What you should do -
Restate only the tail of the data below, starting at the line that contains "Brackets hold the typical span" and including the last line, word for word.

Source material -
────────

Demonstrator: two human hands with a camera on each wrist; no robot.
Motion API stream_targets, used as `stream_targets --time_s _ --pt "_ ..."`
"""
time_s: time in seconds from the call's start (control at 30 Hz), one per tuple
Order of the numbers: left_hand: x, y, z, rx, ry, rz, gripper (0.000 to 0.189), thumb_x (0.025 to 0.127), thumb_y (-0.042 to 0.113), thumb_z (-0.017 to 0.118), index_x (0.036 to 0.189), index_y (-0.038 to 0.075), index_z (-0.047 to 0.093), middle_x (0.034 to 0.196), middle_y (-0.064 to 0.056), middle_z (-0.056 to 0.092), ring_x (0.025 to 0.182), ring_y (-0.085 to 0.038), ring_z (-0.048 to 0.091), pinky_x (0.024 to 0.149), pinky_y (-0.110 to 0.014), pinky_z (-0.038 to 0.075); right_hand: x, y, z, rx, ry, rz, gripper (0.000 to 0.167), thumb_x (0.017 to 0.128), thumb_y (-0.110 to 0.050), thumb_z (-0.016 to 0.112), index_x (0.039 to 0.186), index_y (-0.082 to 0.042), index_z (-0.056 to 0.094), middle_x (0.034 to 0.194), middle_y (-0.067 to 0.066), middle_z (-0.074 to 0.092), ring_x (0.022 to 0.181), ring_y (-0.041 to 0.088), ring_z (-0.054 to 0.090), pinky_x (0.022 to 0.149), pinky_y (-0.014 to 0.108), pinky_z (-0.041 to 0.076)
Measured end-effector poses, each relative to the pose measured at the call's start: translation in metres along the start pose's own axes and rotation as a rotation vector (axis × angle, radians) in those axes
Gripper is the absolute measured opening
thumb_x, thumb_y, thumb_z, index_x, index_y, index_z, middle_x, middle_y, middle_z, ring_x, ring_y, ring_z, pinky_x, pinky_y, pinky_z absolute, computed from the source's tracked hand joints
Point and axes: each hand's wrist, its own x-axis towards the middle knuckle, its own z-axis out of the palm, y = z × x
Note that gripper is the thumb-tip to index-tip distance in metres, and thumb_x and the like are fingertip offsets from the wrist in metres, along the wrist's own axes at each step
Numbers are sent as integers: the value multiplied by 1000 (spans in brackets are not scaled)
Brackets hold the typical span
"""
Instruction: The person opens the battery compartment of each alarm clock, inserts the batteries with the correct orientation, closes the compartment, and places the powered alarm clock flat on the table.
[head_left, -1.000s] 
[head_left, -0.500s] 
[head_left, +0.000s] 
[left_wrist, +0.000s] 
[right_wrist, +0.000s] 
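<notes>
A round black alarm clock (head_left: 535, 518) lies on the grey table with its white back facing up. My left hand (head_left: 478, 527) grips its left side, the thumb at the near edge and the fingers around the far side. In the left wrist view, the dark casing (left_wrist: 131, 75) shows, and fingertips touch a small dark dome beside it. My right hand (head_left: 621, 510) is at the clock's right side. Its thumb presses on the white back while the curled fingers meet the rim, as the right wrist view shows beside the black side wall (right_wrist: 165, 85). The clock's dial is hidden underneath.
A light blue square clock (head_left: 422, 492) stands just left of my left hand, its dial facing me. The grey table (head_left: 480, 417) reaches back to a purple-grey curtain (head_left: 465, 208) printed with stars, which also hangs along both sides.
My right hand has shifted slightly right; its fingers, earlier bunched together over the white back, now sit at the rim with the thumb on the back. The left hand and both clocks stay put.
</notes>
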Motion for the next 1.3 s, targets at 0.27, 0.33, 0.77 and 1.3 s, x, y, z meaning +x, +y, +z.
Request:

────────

Solved problem -
Brackets hold the typical span
"""
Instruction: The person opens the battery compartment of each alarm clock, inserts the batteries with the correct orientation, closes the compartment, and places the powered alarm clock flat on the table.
[head_left, -1.000s] 
[head_left, -0.500s] 
[head_left, +0.000s] 
[left_wrist, +0.000s] 
[right_wrist, +0.000s] 
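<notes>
A round black alarm clock (head_left: 535, 518) lies on the grey table with its white back facing up. My left hand (head_left: 478, 527) grips its left side, the thumb at the near edge and the fingers around the far side. In the left wrist view, the dark casing (left_wrist: 131, 75) shows, and fingertips touch a small dark dome beside it. My right hand (head_left: 621, 510) is at the clock's right side. Its thumb presses on the white back while the curled fingers meet the rim, as the right wrist view shows beside the black side wall (right_wrist: 165, 85). The clock's dial is hidden underneath.
A light blue square clock (head_left: 422, 492) stands just left of my left hand, its dial facing me. The grey table (head_left: 480, 417) reaches back to a purple-grey curtain (head_left: 465, 208) printed with stars, which also hangs along both sides.
My right hand has shifted slightly right; its fingers, earlier bunched together over the white back, now sit at the rim with the thumb on the back. The left hand and both clocks stay put.
</notes>
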Motion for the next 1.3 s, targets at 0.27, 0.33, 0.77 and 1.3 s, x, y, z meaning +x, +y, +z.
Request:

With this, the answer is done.